Across the listing below, work out how many lines include the word "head". Give the number alone.

──────

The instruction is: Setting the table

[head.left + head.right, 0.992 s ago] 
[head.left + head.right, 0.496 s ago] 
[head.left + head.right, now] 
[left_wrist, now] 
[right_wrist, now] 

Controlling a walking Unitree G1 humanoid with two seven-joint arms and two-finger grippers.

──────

#### WRITTEN RESPONSE
3